Grenoble : cinq fusillades en deux semaines dans l’agglomération
          À Grenoble, en Isère, un homme de 20 ans a été blessé par balles dans le quartier de Saint-Bruno dans la nuit du mercredi 14 au jeudi 15 août. Son pronostic vital n’est pas engagé. Il s’agit de la cinquième fusillade en deux semaines dans cette agglomération.

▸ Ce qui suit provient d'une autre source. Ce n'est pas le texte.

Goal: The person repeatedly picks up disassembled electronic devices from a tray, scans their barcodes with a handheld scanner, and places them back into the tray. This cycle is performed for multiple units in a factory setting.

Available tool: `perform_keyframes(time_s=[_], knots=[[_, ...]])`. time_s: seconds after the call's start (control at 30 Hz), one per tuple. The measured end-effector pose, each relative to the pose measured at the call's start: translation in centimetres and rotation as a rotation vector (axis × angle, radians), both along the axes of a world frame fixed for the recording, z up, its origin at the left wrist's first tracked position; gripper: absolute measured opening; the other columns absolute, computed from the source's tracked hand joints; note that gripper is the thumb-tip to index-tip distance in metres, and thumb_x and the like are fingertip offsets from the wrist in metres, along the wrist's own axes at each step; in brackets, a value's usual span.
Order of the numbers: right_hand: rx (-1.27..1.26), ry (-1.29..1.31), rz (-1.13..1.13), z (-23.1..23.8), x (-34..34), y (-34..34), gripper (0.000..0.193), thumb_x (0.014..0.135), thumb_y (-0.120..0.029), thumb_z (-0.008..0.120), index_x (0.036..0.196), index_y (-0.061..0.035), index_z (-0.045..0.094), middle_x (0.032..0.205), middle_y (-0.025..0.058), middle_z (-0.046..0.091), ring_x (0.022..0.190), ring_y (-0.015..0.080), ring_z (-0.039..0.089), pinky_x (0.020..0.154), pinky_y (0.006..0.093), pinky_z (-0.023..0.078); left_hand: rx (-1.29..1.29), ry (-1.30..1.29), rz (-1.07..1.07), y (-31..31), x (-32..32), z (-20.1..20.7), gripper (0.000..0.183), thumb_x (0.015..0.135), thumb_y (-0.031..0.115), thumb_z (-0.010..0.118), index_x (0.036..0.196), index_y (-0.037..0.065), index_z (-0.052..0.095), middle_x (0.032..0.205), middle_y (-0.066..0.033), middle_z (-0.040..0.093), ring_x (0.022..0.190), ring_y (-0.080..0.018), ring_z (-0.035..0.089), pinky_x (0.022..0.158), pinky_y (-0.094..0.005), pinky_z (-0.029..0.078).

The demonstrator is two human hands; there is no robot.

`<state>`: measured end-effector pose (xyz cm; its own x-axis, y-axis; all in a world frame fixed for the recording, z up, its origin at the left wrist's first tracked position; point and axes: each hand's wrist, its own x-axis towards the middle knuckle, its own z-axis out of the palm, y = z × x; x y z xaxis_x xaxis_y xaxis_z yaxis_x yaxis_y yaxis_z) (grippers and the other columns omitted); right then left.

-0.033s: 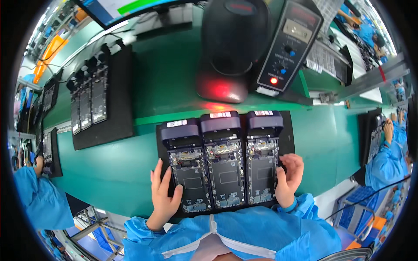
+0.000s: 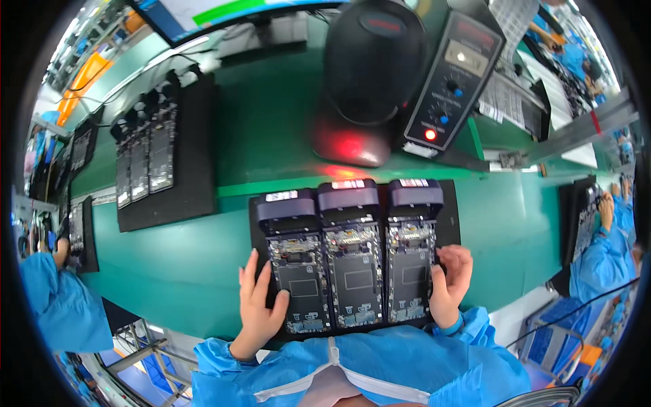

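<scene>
In front of me a black tray [image 2: 446, 216] bears three handheld devices with bared circuit boards, side by side: a left device [image 2: 303, 288], a middle device [image 2: 359, 279] and a right device [image 2: 409, 273]. Each has a dark purple head at its far end with a white label on top. My left hand [image 2: 260, 306] lies along the tray's left side, fingers stretched and apart, its thumb by the left device's lower edge. At the opposite side is my right hand [image 2: 448, 290], fingers loosely bent, thumb against the right device's edge. Neither hand is closed around anything.
Beyond the tray stand a black scanner [image 2: 369, 74] glowing red and a control box [image 2: 456, 85] with blue knobs. Another black tray [image 2: 193, 159] with several boards lies at the far left. Co-workers' sleeves [image 2: 64, 308] show at both sides. A monitor [image 2: 196, 13] tops the view.
The whole view has shifted slightly. My hands and the three devices keep their places relative to one another.
</scene>
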<state>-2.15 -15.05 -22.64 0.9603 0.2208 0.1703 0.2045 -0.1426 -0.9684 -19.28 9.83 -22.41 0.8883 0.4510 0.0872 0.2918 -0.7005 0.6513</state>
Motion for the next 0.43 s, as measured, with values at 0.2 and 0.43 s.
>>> perform_keyframes(time_s=[0.2, 0.43], knots=[[0.196, 0.159, 0.082, 0.6, -1.0, -0.3, 0.043, 0.070, 0.007, 0.045, 0.113, 0.0008, 0.038, 0.107, 0.0096, 0.040, 0.099, 0.0180, 0.043, 0.088, 0.0287, 0.033, -0.091, -0.096, -0.026, -0.6, 0.1, 1.2, 0.061, 0.073, 0.011, 0.059, 0.125, -0.003, 0.031, 0.136, -0.0253, 0.008, 0.124, -0.0398, 0.021, 0.100, -0.0437, 0.021], [0.129, 0.504, 0.019, 2.4, 1.0, -6.2, 0.056, 0.073, -0.005, 0.053, 0.125, -0.0116, 0.035, 0.120, 0.0057, 0.040, 0.104, 0.0211, 0.039, 0.091, 0.0352, 0.030, -1.316, -0.168, 0.453, -0.2, -4.0, 2.2, 0.061, 0.077, 0.009, 0.053, 0.132, 0.013, 0.025, 0.140, -0.0090, 0.011, 0.128, -0.0312, 0.018, 0.102, -0.0345, 0.019]])
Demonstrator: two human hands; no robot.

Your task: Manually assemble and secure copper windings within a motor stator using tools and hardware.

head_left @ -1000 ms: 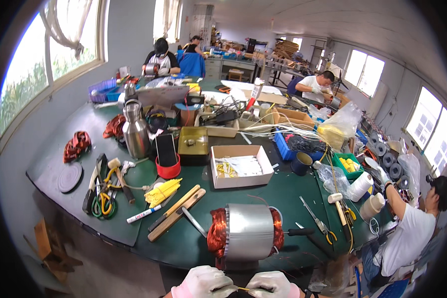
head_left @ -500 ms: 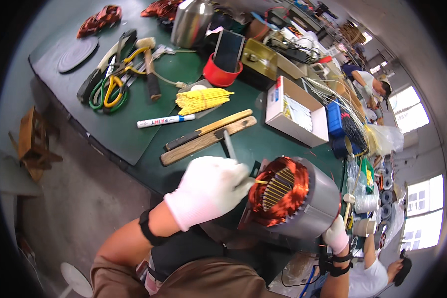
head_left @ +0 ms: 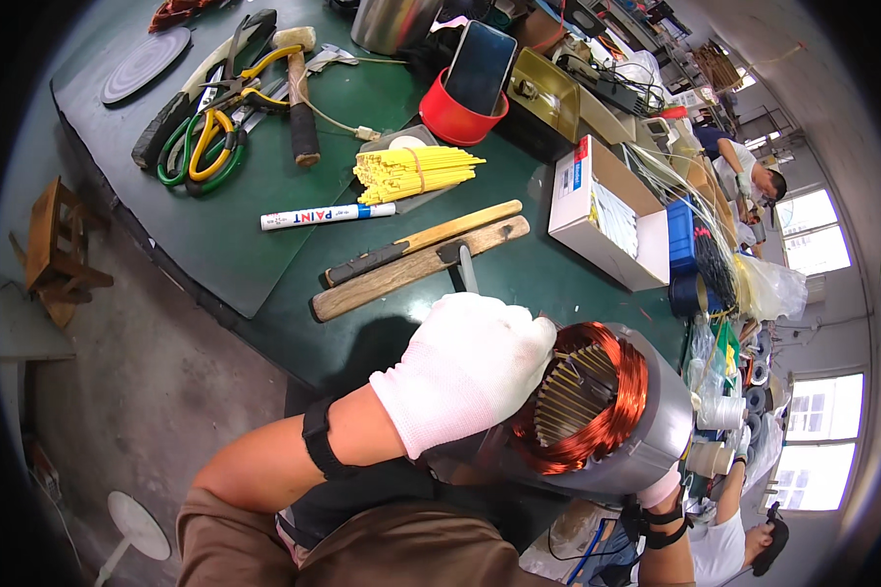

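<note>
My left hand (head_left: 470, 367), in a white glove, is closed at the upper left edge of a copper winding (head_left: 625, 396). Whatever its fingertips pinch is hidden behind the glove. The winding rings the open end of a grey motor stator (head_left: 661, 430), whose slots show pale yellowish strips (head_left: 565, 403). My right hand (head_left: 662, 489), also gloved, holds the stator low on its right side; the stator covers most of its fingers. Beyond my left hand lie two wooden-handled tools (head_left: 426, 264), with a flat grey blade (head_left: 467, 269) beside them.
A rubber-banded bundle of yellow sticks (head_left: 416, 172), a white marker (head_left: 328, 216), a hammer (head_left: 301, 108) and green-handled scissors (head_left: 202, 157) lie on the green bench. Behind stand a red holder with a phone (head_left: 483, 67) and a white box (head_left: 612, 217). Other people (head_left: 729, 533) work at the right.
The stator has shifted and tilted, its opening facing further up. My left hand has moved right onto the winding's edge; the yellow stick at its fingertips is now out of sight.
</note>
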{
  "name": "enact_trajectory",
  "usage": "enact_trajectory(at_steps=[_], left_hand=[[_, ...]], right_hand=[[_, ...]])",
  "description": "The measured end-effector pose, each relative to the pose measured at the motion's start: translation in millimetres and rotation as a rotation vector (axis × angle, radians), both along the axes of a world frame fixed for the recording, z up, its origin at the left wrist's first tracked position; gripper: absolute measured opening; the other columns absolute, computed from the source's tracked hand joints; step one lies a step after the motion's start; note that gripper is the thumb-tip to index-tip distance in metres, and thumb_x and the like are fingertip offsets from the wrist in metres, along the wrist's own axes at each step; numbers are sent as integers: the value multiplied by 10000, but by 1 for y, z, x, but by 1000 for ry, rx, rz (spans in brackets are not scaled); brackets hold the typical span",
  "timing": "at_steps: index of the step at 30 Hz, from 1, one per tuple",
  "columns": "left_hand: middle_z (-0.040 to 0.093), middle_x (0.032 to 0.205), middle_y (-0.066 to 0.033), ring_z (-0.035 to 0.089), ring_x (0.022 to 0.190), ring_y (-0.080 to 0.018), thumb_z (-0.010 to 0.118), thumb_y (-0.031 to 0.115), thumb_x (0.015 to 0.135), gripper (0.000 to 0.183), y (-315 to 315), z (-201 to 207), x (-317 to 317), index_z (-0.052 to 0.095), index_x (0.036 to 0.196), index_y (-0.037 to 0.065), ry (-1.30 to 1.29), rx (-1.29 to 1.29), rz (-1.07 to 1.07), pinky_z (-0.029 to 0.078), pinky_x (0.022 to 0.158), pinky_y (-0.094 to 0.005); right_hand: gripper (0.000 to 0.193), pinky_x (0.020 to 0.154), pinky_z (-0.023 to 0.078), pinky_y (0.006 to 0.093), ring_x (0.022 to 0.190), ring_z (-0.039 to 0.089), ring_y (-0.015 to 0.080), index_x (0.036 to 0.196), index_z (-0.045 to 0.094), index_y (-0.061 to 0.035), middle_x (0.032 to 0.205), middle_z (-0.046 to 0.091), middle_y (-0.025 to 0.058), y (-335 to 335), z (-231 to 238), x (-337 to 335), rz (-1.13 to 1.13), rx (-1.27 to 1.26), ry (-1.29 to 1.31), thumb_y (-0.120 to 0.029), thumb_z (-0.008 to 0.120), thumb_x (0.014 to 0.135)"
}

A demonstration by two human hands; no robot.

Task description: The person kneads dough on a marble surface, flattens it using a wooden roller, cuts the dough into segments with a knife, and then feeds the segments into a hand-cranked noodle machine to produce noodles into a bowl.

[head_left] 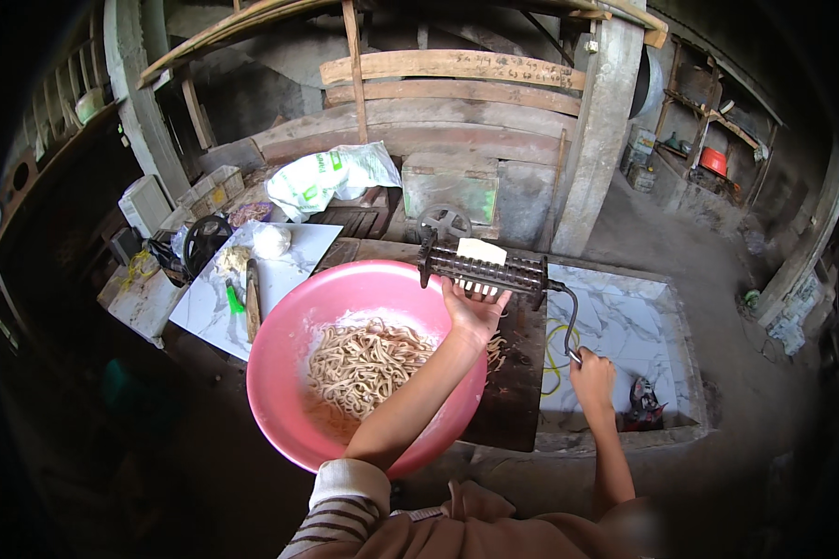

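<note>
A hand-cranked noodle cutter (522, 274) with dark rollers stands beyond the pink tub (268, 373). A pale sheet of dough (481, 250) sticks up out of its top, and short cut strips (475, 288) hang below the rollers. My left hand (473, 315) is palm up under those strips, fingers stretched out and open. My right hand (592, 380) is closed around the grip of the bent metal crank (571, 315) at the cutter's right side. Inside the tub lies a heap of floury dough strips (368, 366).
On the left, a marble-patterned board (200, 303) bears a white dough ball (271, 241), a green-handled tool (234, 296) and a wooden stick (253, 303). Behind lies a white sack (331, 177). A yellow cord (557, 361) and a dark-red object (643, 405) lie on the right-hand slab.
</note>
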State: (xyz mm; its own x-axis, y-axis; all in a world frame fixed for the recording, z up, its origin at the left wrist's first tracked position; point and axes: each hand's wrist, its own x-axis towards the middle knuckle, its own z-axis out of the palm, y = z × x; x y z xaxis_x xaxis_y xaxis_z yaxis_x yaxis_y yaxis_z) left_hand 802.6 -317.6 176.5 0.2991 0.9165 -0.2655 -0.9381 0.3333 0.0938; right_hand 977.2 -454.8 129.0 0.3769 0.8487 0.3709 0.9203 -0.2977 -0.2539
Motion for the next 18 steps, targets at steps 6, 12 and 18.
enact_trajectory(at_steps=[6, 12, 18], left_hand=[[491, 1173, -92, 464, 1084, -259, 320, 462, 876, 441, 12, 2, 5, 495, 1117, 138, 32, 32, -41, 351, 923, -516], [538, 1144, -51, 489, 1051, -227, 282, 361, 872, 404, 19, 0, 6, 522, 1096, 125, 98, 34, -24, 329, 921, -501], [528, 1162, -79, 480, 1087, -252, 305, 387, 890, 410, 19, 7, 1, 526, 1111, 120, 70, 26, -38, 304, 961, -534]], right_hand=[[112, 589, 470, 444, 611, 605, 362, 778, 623, -46, 636, 613, 177, -36, 58, -13, 84, -37, -35, -147, 604, 732], [76, 577, 469, 416, 561, 591, 344, 729, 599, -43, 606, 602, 165, -34, 82, -20, 126, 58, -120, -112, 623, 711], [106, 609, 460, 370, 463, 534, 276, 638, 531, -62, 500, 529, 93, -18, 116, -8, 201, 443, -377, -26, 628, 663]])
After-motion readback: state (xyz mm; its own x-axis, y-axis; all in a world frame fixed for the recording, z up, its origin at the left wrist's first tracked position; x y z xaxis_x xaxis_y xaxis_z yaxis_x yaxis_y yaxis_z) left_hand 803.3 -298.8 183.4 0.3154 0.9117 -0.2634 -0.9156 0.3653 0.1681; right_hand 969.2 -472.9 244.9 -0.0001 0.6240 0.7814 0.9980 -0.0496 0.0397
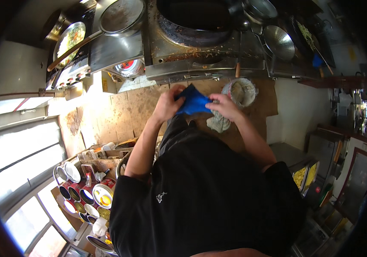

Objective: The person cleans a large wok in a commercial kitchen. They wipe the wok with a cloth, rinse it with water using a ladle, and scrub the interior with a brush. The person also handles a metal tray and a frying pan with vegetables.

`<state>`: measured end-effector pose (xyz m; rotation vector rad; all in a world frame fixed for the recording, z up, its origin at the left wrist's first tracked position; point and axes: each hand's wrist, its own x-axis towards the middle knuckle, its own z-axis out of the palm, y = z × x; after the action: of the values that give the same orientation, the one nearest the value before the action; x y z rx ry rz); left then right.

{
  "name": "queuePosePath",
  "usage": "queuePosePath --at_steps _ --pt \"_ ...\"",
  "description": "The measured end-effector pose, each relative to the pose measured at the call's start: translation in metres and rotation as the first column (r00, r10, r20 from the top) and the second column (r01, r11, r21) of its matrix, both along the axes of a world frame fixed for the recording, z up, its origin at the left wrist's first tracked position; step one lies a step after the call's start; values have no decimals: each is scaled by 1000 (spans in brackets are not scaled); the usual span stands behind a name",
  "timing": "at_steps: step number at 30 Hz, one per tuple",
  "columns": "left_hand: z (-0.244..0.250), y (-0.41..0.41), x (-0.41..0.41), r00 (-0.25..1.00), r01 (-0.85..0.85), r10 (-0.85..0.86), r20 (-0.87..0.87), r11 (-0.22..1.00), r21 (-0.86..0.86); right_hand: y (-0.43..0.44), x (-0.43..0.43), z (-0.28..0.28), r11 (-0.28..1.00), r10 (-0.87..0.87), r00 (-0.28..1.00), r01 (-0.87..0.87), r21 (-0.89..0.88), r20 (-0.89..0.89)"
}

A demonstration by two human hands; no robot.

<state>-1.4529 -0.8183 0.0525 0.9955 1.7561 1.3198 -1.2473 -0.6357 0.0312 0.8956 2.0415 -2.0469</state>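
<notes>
A blue cloth (194,101) is stretched between my two hands, its top corner dark. My left hand (167,104) pinches its left edge. The fingers and thumb of my right hand (225,105) grip the cloth's right edge. Just below my right hand is a bunched greyish-white rag (218,122); whether that hand also holds it, I cannot tell. Past my right hand stands a round tub (241,91) with pale, greyish stuff inside and plastic film around its rim.
Ahead runs a greasy steel range (183,59) with a large black wok (194,16). A ladle handle (238,69) overhangs its front edge. A perforated strainer (278,41) lies at right, a wooden-handled pan (122,16) at left. Stained cardboard (132,109) covers the floor. Several cans (87,194) stand left.
</notes>
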Motion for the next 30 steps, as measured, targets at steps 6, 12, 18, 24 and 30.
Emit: queuePosePath --at_steps 6,12,18,24,30 --pt "-17 159 -78 942 5 30 -333 994 106 111 -62 -12 910 -355 922 379 167 -156" --pt "-24 274 -131 896 -124 149 -419 989 86 218 -130 -29 838 -487 850 520 165 -202" --pt "-57 315 -141 475 -54 346 -809 929 366 248 -147 -53 820 -532 841 541 185 -100" --pt "-52 311 -98 489 100 -50 -871 995 -1 217 -114 -30 724 -681 727 686 64 -87" --pt "-60 332 -108 574 81 -150 -805 989 -127 198 -30 9 550 -763 637 729 -408 110"
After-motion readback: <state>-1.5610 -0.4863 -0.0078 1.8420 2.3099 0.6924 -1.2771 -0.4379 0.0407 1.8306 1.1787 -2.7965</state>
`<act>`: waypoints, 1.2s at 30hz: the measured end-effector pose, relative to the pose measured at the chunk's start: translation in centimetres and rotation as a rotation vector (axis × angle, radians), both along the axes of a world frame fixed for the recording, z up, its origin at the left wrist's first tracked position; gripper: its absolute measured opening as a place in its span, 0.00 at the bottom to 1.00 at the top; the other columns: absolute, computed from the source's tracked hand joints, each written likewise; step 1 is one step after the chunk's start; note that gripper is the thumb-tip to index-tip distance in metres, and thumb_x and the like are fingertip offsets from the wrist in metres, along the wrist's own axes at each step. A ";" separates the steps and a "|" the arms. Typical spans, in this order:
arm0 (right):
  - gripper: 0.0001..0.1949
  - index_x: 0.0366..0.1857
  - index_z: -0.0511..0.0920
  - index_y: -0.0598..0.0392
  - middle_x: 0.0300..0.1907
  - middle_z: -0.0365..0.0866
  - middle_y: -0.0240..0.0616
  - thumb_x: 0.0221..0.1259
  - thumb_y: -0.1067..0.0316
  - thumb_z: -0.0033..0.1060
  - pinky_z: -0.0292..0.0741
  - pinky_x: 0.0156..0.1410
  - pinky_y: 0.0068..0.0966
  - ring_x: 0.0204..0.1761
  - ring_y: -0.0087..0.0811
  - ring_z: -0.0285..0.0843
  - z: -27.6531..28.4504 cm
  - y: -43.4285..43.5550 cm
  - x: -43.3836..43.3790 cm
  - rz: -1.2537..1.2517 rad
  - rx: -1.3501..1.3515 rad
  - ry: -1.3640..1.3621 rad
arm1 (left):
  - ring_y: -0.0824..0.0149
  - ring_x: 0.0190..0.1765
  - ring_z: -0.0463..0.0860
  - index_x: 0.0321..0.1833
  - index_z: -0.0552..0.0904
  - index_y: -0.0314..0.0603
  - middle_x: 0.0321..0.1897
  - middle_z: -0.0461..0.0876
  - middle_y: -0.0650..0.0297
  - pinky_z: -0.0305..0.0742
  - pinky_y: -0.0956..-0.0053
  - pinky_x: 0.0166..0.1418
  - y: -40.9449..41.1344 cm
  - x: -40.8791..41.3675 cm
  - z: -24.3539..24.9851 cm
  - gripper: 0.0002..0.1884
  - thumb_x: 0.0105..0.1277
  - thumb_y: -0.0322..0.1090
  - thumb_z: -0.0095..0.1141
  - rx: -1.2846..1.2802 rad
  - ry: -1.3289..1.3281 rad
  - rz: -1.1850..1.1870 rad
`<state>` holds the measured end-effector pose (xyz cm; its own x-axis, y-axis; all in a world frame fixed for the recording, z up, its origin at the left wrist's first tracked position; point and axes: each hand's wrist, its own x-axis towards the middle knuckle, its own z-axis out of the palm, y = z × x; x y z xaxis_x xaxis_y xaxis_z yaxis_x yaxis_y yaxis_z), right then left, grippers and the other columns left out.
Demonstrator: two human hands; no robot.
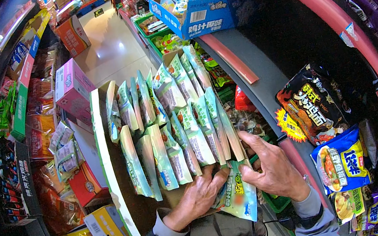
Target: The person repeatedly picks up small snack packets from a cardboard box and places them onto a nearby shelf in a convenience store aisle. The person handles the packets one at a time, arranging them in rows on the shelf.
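Note:
An open cardboard carton [122, 215] in front of me holds several small pale green snack packets [196, 137], standing on edge in two rows. At the carton's near right corner, one packet [239, 200] lies tilted with its printed face up. My left hand [202, 195] reaches over the carton's near side, thumb and fingers on that packet's upper left part; some of its fingertips are hidden under the standing packets. My right hand [274, 169] is at the near right corner, its thumb on the same packet's top edge and its index finger stretched along the carton's right side.
On the right, a dark shelf [258, 56] with pink edge strips bears noodle packets [341, 163] and a blue carton [204, 20]. Snack bags and boxes, among them a pink box [74, 89], crowd the left shelves. A tiled aisle floor [112, 48] runs ahead between them.

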<state>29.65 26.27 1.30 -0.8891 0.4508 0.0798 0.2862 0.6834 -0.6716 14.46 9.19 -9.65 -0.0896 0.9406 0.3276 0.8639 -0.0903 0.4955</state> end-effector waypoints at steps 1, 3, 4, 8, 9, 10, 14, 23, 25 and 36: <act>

Dans la ville de Grenoble, située dans le département de l’Isère, un individu âgé de 20 ans a été victime de tirs de balles dans le quartier de Saint-Bruno lors de la nuit du mercredi 14 au jeudi 15 août. Heureusement, les médecins ont indiqué que son état de santé n’était pas critique. Cet incident marque malheureusement la cinquième fusillade à se produire en l’espace de seulement deux semaines au sein de cette zone urbaine.

Des tirs à Grenoble liés à la guerre des gangs ?

Les tirs survenus dans un quartier de Grenoble (Isère) le mercredi 14 août au soir suscitent des interrogations sur un possible règlement de compte lié au trafic de stupéfiants. Un homme, déjà connu de la justice, a été blessé au bras et à la jambe lors de cette fusillade nocturne. Malgré les soins reçus, il n’a pas souhaité déposer plainte. Cette fusillade s’inscrit dans une série de cinq incidents similaires survenus en l’espace de 15 jours dans différents quartiers de l’agglomération, provoquant l’inquiétude des habitants. Une femme témoigne : « C’est vrai que ça devient un peu dangereux, à cause des balles perdues ». La violence liée à la guerre des gangs n’est malheureusement pas nouvelle dans la région.

Un manque d’effectifs en cause ?

Les autorités tentent régulièrement de contenir cette violence en menant des opérations ciblées et en renforçant la présence policière. Cependant, le retour de ces violences interpelle. Selon certains syndicalistes policiers, l’une des raisons de cette recrudescence serait un manque d’effectifs sur le terrain, mobilisés par d’autres missions telles que les Jeux olympiques. Une explication que le procureur rejette, préférant évoquer les récentes arrestations de dealers perturbant le trafic comme étant à l’origine de ces événements tragiques.